* _Task instructions_:
Please retype the data below line for line and leave out every picture.

·····

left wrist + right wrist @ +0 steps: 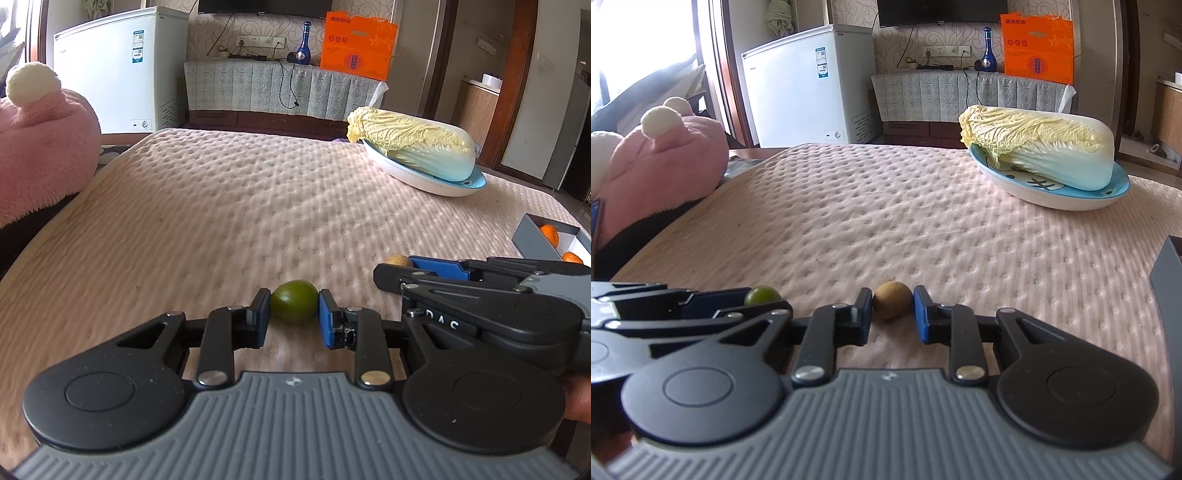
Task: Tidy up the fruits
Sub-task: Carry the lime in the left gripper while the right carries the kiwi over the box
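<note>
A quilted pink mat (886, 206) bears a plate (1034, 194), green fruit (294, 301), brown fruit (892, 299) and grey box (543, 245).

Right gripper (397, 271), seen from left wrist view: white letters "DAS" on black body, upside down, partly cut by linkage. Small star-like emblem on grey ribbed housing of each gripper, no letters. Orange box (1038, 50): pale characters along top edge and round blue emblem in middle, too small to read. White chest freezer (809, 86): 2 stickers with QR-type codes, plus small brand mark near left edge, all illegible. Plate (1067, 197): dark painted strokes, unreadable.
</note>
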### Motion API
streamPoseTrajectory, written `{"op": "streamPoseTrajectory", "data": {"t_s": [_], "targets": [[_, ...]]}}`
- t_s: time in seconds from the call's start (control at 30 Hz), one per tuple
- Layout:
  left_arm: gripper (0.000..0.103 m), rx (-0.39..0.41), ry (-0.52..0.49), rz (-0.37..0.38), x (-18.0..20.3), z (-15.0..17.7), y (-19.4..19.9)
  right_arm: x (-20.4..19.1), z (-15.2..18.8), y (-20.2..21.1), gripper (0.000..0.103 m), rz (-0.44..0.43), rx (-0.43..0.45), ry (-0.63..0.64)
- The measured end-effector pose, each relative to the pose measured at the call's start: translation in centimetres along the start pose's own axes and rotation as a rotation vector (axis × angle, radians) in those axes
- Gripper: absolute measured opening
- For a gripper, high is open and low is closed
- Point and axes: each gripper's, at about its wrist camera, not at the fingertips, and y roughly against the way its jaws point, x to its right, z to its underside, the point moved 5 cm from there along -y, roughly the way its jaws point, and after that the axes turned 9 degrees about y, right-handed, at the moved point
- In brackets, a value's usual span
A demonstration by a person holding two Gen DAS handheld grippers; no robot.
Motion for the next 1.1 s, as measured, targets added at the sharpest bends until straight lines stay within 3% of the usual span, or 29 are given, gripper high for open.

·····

* _Solution to this exercise_:
left wrist + right wrist @ +0 steps: 
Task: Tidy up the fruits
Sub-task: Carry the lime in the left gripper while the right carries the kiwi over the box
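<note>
A quilted pink mat (886, 206) bears a plate (1034, 194), green fruit (294, 301), brown fruit (892, 299) and grey box (543, 245).

Right gripper (397, 271), seen from left wrist view: white letters "DAS" on black body, upside down, partly cut by linkage. Small star-like emblem on grey ribbed housing of each gripper, no letters. Orange box (1038, 50): pale characters along top edge and round blue emblem in middle, too small to read. White chest freezer (809, 86): 2 stickers with QR-type codes, plus small brand mark near left edge, all illegible. Plate (1067, 197): dark painted strokes, unreadable.
</note>
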### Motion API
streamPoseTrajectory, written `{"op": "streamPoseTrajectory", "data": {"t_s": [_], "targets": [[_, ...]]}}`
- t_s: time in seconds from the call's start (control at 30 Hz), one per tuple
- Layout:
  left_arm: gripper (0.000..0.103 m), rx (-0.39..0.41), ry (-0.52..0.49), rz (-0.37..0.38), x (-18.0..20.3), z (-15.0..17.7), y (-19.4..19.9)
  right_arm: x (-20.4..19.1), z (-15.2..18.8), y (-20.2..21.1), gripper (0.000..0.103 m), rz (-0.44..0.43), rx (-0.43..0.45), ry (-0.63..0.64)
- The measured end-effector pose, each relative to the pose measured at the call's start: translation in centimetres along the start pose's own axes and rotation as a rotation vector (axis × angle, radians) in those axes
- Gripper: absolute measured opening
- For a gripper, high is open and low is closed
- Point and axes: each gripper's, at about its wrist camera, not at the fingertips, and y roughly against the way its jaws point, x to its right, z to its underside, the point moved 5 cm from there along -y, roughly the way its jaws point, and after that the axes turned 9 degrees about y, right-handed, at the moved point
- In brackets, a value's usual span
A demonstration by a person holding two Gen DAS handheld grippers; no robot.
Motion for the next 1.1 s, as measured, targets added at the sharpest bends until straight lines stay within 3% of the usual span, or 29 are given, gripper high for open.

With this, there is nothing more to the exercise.